* [Task item]:
Your task is to quote the listing below exactly, beginning with its first line and ending on the line bearing "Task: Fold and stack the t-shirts".

* [Given information]:
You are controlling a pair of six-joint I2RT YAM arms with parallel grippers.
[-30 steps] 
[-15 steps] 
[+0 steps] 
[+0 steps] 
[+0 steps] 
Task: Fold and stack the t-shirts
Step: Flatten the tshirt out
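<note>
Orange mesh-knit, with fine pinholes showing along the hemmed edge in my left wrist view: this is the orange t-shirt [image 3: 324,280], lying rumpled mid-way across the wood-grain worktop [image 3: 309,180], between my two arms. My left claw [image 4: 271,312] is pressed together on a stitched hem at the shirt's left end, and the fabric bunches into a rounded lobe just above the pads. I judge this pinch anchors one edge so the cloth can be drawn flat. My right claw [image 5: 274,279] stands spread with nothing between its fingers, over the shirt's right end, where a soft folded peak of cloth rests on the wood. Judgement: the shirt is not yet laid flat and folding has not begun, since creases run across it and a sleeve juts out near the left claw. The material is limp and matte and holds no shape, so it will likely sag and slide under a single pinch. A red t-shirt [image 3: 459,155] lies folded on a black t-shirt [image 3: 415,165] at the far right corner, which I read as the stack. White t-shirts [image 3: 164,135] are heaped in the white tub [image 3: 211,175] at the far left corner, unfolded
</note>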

* [Exercise response]:
You are controlling a pair of six-joint I2RT YAM arms with parallel grippers.
[-30 steps] 
[-15 steps] 
[+0 steps] 
[+0 steps] 
[+0 steps] 
Task: Fold and stack the t-shirts

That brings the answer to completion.